4.0.24 introduces the resin.properties and configuration simplification to make cloud deployments simpler. It also includes new memcache support.

Thanks to everyone who reported bugs in 4.0.23. We encourage people to report 4.0.24 bugs at http://bugs.caucho.com.

RPM

RPMs are now available for Resin-Pro

installing RPM
unix> sudo rpm --import http://caucho.com/download/rpm/RPM-GPG-KEY-caucho
unix> sudo yum install http://caucho.com/download/rpm/4.0.24/x86_64/resin-pro-4.0.24-1.x86_64.rpm

resin.properties

The configuration for common deployments has been simplified, moving the most often changed values into a separate resin.properties file. While Resin's resin.xml is still the basis for the configuration, it now includes the resin.properties with a <resin:properties> tag.

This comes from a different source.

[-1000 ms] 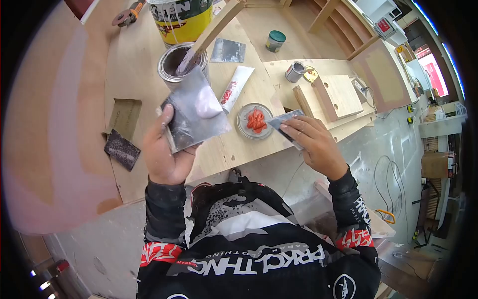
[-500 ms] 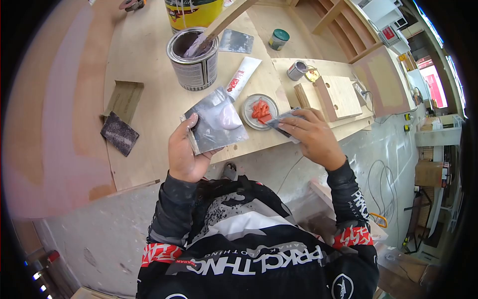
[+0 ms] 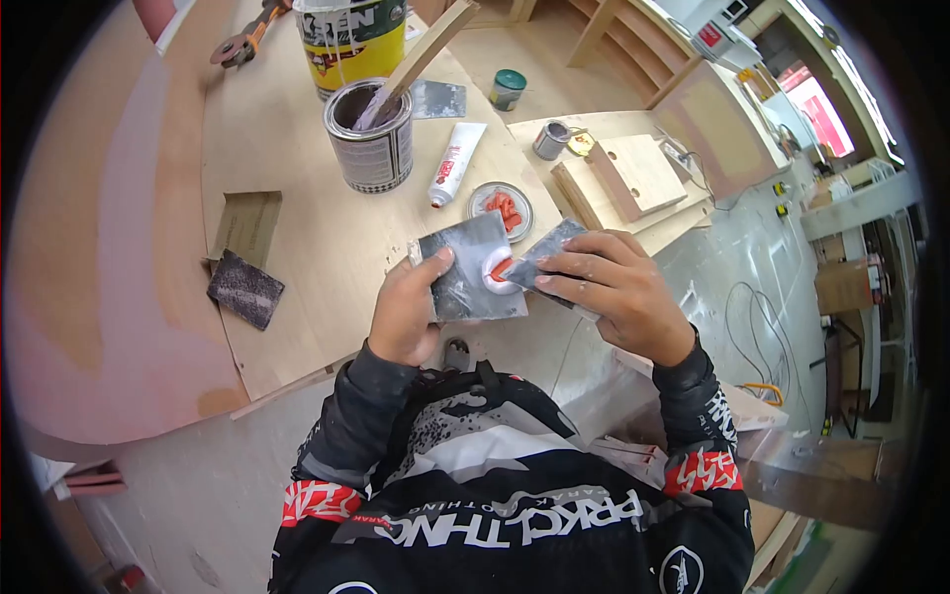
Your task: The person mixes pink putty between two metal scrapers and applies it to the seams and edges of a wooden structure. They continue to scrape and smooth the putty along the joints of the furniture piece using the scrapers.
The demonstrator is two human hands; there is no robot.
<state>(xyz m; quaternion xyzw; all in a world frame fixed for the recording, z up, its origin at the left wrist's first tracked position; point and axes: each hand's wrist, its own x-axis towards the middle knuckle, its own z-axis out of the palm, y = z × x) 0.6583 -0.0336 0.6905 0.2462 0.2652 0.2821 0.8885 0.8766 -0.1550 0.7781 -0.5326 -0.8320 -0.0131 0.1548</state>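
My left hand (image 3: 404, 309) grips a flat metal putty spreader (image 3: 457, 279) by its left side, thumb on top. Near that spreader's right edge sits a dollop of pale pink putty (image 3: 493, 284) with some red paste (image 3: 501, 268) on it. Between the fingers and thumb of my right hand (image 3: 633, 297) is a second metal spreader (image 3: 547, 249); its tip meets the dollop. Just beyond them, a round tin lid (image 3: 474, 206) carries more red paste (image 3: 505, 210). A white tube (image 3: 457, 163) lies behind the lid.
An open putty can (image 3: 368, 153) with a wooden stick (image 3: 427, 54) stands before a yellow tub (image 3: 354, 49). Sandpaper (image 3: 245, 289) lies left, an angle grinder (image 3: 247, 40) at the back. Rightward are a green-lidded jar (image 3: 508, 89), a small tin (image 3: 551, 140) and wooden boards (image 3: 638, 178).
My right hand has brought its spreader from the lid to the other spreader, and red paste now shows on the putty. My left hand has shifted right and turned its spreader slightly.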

Example: sample /etc/resin/resin.properties
log_level     : info
dev_mode      : true
resin_doc     : true

app_tier      : 192.168.1.10 192.168.1.11
web_tier      : 192.168.1.20

http          : 8080
app-0.http    : 8081

setuid_user   : resin
setuid_group  : resin

jvm_args      : -Xmx2048m

system_key    : changeme
admin_enable  : true
admin_user    : admin
admin_password: {SSHA}xxxxxxx

The variables are all defined and controlled by the /etc/resin/resin.xml file. If you are already modifying the resin.xml, you can use this technique for your own properties.

resin:properties

Resin has a new <resin:properties> tag that works similarly to the <resin:import>, but populates the EL configuration variables. You can use this to implement /etc/resin/resin.properties and you can use it in systems like Amazon EC2 where per-instance user-data is available via an http URL.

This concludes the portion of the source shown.